⟨
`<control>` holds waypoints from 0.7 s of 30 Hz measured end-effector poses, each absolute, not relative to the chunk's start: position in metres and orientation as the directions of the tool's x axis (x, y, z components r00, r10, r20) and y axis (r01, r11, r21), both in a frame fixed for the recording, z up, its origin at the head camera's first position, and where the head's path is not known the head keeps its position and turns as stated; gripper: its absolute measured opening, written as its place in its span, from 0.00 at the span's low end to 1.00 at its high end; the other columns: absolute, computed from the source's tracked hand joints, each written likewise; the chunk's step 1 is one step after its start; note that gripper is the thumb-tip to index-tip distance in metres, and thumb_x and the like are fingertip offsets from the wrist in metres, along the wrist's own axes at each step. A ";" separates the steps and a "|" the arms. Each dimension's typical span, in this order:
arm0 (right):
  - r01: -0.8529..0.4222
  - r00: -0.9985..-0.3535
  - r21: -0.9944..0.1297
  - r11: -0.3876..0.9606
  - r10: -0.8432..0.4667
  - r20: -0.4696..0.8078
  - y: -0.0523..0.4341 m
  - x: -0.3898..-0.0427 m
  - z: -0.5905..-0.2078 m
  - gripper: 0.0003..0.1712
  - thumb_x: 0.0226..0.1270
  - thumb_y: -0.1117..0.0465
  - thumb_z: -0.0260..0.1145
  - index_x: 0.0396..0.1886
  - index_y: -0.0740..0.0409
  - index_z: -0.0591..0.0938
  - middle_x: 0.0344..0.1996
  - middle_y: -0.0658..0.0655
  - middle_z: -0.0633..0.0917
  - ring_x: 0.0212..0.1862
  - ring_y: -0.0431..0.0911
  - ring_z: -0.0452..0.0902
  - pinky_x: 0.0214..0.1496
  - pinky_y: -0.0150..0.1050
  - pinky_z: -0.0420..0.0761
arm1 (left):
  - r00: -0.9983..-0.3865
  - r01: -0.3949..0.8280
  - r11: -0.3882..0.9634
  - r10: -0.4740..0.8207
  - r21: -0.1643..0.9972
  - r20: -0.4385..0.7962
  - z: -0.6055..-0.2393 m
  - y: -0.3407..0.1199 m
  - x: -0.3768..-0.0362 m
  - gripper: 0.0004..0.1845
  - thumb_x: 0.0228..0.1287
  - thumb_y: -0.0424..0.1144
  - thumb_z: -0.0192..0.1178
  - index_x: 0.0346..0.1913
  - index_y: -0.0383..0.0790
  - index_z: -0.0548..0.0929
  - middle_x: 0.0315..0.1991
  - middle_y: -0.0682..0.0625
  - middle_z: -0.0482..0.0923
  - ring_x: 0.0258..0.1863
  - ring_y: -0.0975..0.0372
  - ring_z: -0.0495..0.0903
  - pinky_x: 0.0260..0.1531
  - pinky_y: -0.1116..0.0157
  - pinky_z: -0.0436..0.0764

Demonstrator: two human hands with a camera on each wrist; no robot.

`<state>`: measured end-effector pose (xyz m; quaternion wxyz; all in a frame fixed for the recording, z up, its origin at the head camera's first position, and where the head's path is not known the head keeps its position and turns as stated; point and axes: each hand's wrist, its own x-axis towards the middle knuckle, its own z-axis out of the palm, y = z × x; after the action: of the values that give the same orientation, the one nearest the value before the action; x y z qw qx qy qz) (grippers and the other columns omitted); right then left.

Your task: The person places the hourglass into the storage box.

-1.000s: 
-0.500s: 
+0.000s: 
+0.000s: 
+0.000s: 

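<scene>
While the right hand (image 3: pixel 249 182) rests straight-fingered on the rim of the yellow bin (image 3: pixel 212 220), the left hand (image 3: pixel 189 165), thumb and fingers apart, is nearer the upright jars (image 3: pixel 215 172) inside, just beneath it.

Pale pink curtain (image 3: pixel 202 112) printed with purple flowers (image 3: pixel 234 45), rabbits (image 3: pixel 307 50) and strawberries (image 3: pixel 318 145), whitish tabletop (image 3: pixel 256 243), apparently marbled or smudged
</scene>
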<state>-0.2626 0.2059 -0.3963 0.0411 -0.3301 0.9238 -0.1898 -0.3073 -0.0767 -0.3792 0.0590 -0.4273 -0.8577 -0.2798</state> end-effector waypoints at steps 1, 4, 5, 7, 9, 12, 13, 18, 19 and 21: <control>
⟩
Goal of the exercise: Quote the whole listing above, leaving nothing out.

Completed task:
`<control>` holds waypoints from 0.7 s of 30 Hz measured end-effector poses, each absolute, not relative to the chunk's start: position in metres and orientation as the directions of the tool's x axis (x, y, z components r00, r10, r20) and y axis (r01, r11, r21), both in a frame fixed for the recording, z up, its origin at the head camera's first position, and where the head's path is not known the head keeps its position and turns as stated; gripper: its absolute measured opening, written as its place in its span, from 0.00 at the span's low end to 1.00 at its high end; the other columns: absolute, computed from the source's tracked hand joints, each written likewise; the chunk's step 1 is one step after its start; note that gripper is the thumb-tip to index-tip distance in metres, and thumb_x and the like are fingertip offsets from the wrist in metres, along the wrist's own axes at each step. A ";" separates the steps and a "|" the arms. Each dimension's typical span, in this order:
arm0 (right):
  - r01: -0.8529..0.4222
  - r00: -0.9985..-0.3535
  - r21: -0.9944..0.1297
  - r11: -0.3876..0.9606
  - r10: -0.8432..0.4667
  - r20: -0.4696..0.8078
  - y: -0.0523..0.4341 m
  - x: -0.3898..-0.0427 m
  - z: -0.5905..-0.2078 m
  - gripper: 0.0003..0.1712
  - thumb_x: 0.0226..0.1270
  - thumb_y: -0.1117..0.0465
  - thumb_z: -0.0260..0.1145
  - index_x: 0.0396..0.1886
  - index_y: -0.0740..0.0409
  - index_z: -0.0591..0.0938
  - middle_x: 0.0344..0.1996
  - middle_y: -0.0658..0.0655
  - middle_z: -0.0633..0.0917
  - ring_x: 0.0212..0.1862
  - ring_y: -0.0431..0.0911
  - ring_z: -0.0452..0.0902
  - pinky_x: 0.0214..0.1496
  - pinky_y: -0.0150..0.1050
  - pinky_z: -0.0420..0.0761
arm1 (left):
  - r00: -0.9983..-0.3865
  - r01: -0.3949..0.8280
  - r11: -0.3882..0.9634
  - r10: -0.4740..0.8207
  - r21: -0.1643..0.9972
  - r20: -0.4385..0.7962
  - z: -0.6055..-0.2393 m
  - y: -0.3407..0.1199 m
  - x: -0.3768..-0.0362 m
  - gripper: 0.0004..0.1845
  - thumb_x: 0.0228..0.1287
  - thumb_y: -0.0424..0.1144
  - thumb_z: -0.0192..0.1178
  - index_x: 0.0346..0.1913
  - index_y: -0.0383..0.0790
  - index_z: -0.0548..0.0929
  - middle_x: 0.0315..0.1991
  - middle_y: -0.0682..0.0625
  - middle_z: -0.0482..0.0923
  - ring_x: 0.0258..0.1863
  - ring_y: -0.0975..0.0372
  - ring_z: -0.0495..0.0903
  - pinky_x: 0.0260..0.1531
  - pinky_y: -0.1116..0.0157
  - pinky_z: -0.0436..0.0764

Demonstrator: two human hands with a camera on each wrist; no robot.

`<state>`: measured end-effector pose (xyz m; quaternion wxyz; all in a frame fixed for the recording, z up, its origin at the head camera's first position, and where the head's path is not known the head keeps its position and turns as stated; point and axes: each hand's wrist, its own x-axis towards the middle knuckle, its own z-axis out of the palm, y = z × x; after the action: of the values that give the same orientation, the one nearest the value before the action; x y z qw qx qy qz) (grippers and the other columns omitted); right then left.

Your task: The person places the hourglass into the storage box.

-1.000s: 
-0.500s: 
+0.000s: 
+0.000s: 
+0.000s: 

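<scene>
While the right hand (image 3: pixel 249 182) rests straight-fingered on the rim of the yellow bin (image 3: pixel 212 220), the left hand (image 3: pixel 189 165), thumb and fingers apart, is nearer the upright jars (image 3: pixel 215 172) inside, just beneath it.

Pale pink curtain (image 3: pixel 202 112) printed with purple flowers (image 3: pixel 234 45), rabbits (image 3: pixel 307 50) and strawberries (image 3: pixel 318 145), whitish tabletop (image 3: pixel 256 243), apparently marbled or smudged
</scene>
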<state>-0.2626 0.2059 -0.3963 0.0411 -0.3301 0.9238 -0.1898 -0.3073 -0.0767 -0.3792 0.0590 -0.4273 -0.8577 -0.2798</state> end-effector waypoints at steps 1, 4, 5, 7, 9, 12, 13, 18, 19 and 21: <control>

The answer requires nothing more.